Niederbrach, a 25-year-old resident of Salem, Ark., had a court appearance to determine his parole status Feb. 9, having been charged with criminal mischief, reports the Arkansas Democrat-Gazette.
Police had accused him of driving through several people's yards, at least two chain-link fences, a tree and a Sonic Drive-In (search) sign.
But by 10:30 a.m., his case hadn't been called — so he went outside the Salem District Court building for a smoke. In plain view of cops and court officers, he whipped out and lit a marijuana cigarette.
"He stood out there, and he lit up the joint," Salem Police Chief Al Roork told the newspaper. "I'd say he used real poor judgment."
Looking down on Niederbrach from a second-story window were Brian Sanderson and Scott Russell, agents with the 16th Judicial Drug Task Force.
"This is stupid," Sanderson, who went to high school with Niederbrach, remembers saying to Russell at the time. "I can't believe we're watching this."
Sanderson and Russell watched Niederbrach take a few puffs, burn his fingers on the stubby butt of the "roach," then drop it back in the prescription-pill canister he'd been keeping it in.
"We just waited for him to come back upstairs to arrest him," Sanderson said.
Niederbrach denied having any pot, then got belligerent.
"I told him to settle down," Sanderson told the newspaper. "We told him we watched him smoke it. It didn't matter what he said."
Niederbrach was charged with misdemeanor possession of marijuana and additional parole violations.
"It was amazing," Sanderson said. "We've seen people doing drugs before, but we were undercover, and we weren't at a courthouse. I kept trying to think I was missing something and tried to come up with an excuse for him. But I couldn't think of any."
— Thanks to Out There reader Lisa C.
If you can't beat the Britney generation, join 'em.
Aging Welsh rockers The Alarm (search), who had minor hits in the U.S. during the '80s with "The Stand" and "68 Guns," have a new single climbing up the British charts — under an assumed name.
Even better, the song's video features an entirely different, much younger band, reports the BBC.
"We wanted the song to be judged on its merits and stir up the water a little bit, break the mold," said band leader Mike Peters, who's about to turn 45.
The song in question, "45 RPM," is a catchy punk number that's hit No. 28 on the British charts. The single's credited to "The Poppy Fields," and the accompanying video has a bunch of cute twentysomething guys singing along — in reality the Wayriders, another band entirely.
"If it had been released as The Alarm it would have been dismissed as the work of a bunch of has-beens," Peters explained to the London Sun. "Radio stations wouldn't have played it if they had known it was us."

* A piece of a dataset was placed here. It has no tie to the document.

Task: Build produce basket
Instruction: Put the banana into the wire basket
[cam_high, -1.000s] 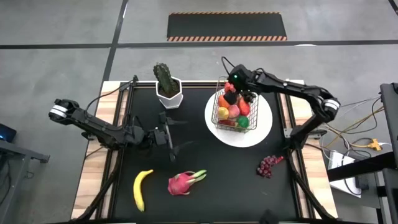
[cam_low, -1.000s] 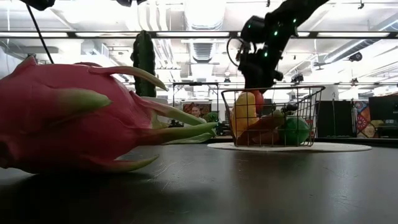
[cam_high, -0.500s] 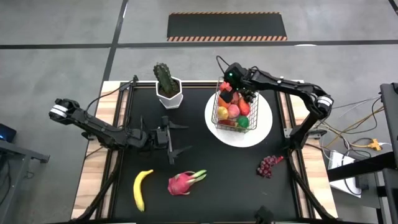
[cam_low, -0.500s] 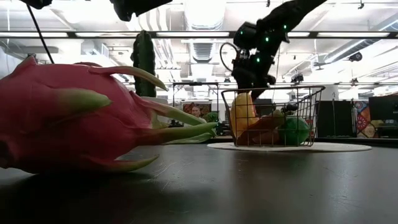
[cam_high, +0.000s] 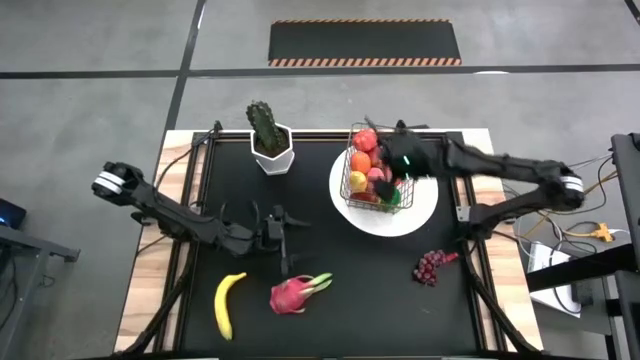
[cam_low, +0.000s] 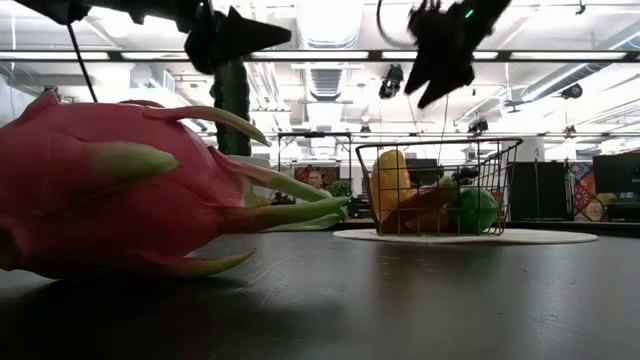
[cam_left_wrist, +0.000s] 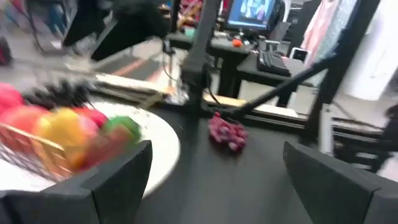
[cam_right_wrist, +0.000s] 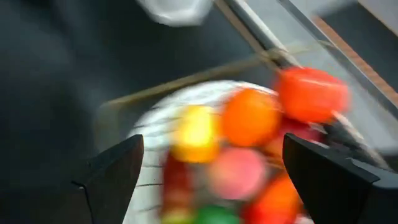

— Thanks to Out There reader Jason M.
SAGINAW, Mich. (AP) — A judge made sure the punishment fit the crime when he sentenced a man to clean 100 toilets at the Saginaw County Jail.
Jonathan F. Naessens, 23, pleaded guilty to stealing a firearm from a Richland Township home, but investigators also found human feces in the basement near the window where the burglar entered the house.
Authorities say Naessens defecated on the floor. In addition to the toilet scrubbing, Circuit Judge Fred L. Borchard on Wednesday sentenced the Richland Township man to two years' probation and to pay $389 in restitution to clean the property.
"The sentence is excellent," Sheriff Charles L. Brown told The Saginaw News. "What's more disgusting than someone coming into your home and doing this?"
INDIANAPOLIS (AP) — The owner of a car with a nude woman painted on its trunk is hoping a G-rated version of the dancer satisfies prosecutors.
During a hearing Thursday in Marion Superior Court, a lawyer for Erica Meredith, 25, said his client would have clothes painted on the 3-by-5-foot image of the woman.
The airbrushed paint job on the 1976 Buick sedan depicts a naked woman twirling around a pole while two men in an audience watch.
The car was registered in Meredith's name but actually belonged to her boyfriend, Keyon Johnson, she said.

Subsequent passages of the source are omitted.